[What you need to do] How many lines in the listing below contain the string "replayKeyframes"? Say only the number.

─── Listed records ───

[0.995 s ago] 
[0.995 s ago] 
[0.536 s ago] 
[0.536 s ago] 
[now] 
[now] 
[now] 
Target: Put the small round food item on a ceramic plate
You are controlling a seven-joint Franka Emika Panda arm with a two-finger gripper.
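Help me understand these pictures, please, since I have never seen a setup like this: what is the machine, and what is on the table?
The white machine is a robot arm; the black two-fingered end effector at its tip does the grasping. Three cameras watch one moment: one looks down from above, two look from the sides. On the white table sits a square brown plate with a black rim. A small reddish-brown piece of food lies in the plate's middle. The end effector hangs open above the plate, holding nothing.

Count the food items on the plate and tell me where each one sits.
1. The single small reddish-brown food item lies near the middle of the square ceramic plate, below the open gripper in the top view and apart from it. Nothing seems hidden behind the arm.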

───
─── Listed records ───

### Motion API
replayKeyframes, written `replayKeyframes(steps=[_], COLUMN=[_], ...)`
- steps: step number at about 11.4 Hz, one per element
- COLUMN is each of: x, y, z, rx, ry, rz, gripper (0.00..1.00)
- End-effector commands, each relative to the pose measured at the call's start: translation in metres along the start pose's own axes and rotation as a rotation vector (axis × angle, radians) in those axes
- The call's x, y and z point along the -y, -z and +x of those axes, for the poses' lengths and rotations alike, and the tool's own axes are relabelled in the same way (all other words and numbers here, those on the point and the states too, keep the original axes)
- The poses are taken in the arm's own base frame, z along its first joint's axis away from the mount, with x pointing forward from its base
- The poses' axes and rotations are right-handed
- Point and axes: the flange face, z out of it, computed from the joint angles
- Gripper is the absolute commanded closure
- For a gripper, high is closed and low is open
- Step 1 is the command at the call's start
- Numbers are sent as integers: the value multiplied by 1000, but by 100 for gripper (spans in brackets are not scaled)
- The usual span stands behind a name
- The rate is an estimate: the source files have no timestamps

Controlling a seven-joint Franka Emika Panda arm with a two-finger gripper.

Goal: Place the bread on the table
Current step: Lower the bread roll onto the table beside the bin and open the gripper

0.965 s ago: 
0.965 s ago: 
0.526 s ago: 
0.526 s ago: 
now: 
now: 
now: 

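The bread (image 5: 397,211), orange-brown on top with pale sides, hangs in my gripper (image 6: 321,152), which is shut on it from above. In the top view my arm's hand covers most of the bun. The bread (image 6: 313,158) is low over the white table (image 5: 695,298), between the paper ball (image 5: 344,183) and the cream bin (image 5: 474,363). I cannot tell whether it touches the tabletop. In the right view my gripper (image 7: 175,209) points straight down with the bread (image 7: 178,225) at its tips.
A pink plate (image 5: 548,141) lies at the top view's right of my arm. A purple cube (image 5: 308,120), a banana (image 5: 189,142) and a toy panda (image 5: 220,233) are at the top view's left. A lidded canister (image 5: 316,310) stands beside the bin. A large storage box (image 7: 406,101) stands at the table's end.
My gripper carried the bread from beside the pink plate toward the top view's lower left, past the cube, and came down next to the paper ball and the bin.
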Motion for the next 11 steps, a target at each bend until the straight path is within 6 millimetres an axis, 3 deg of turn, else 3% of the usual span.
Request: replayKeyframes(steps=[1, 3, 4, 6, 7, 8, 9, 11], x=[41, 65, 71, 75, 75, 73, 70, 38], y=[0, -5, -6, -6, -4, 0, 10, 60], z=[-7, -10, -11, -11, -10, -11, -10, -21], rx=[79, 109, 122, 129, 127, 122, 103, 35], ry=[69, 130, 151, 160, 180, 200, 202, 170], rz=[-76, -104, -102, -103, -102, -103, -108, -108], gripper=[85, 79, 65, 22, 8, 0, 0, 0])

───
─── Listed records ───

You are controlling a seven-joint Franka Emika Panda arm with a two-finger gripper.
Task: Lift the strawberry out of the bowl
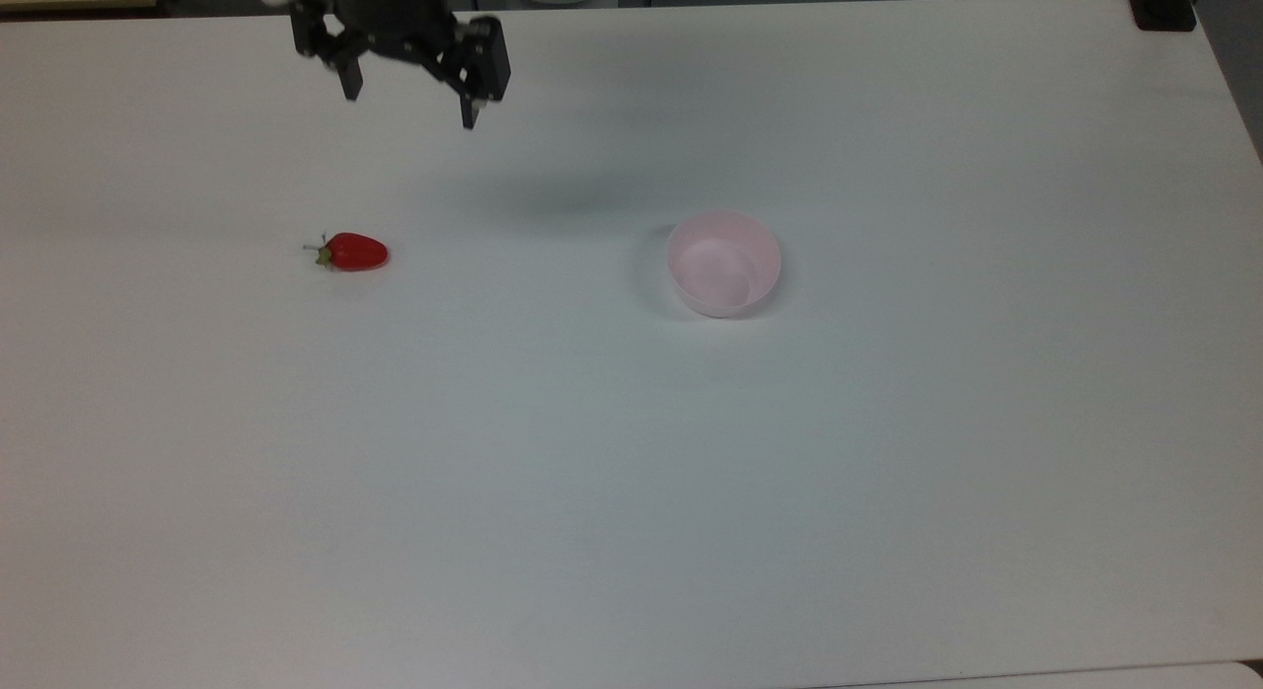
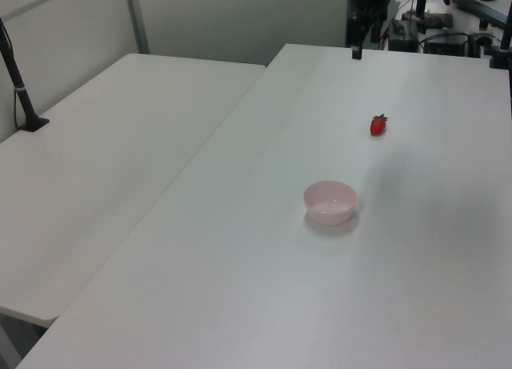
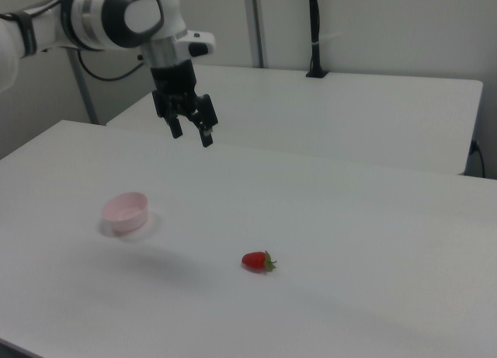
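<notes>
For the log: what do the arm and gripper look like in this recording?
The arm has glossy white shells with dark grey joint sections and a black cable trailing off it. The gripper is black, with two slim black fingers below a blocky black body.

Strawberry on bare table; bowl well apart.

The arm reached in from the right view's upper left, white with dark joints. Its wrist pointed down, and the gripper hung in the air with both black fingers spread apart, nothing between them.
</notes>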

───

[Problem solution] 2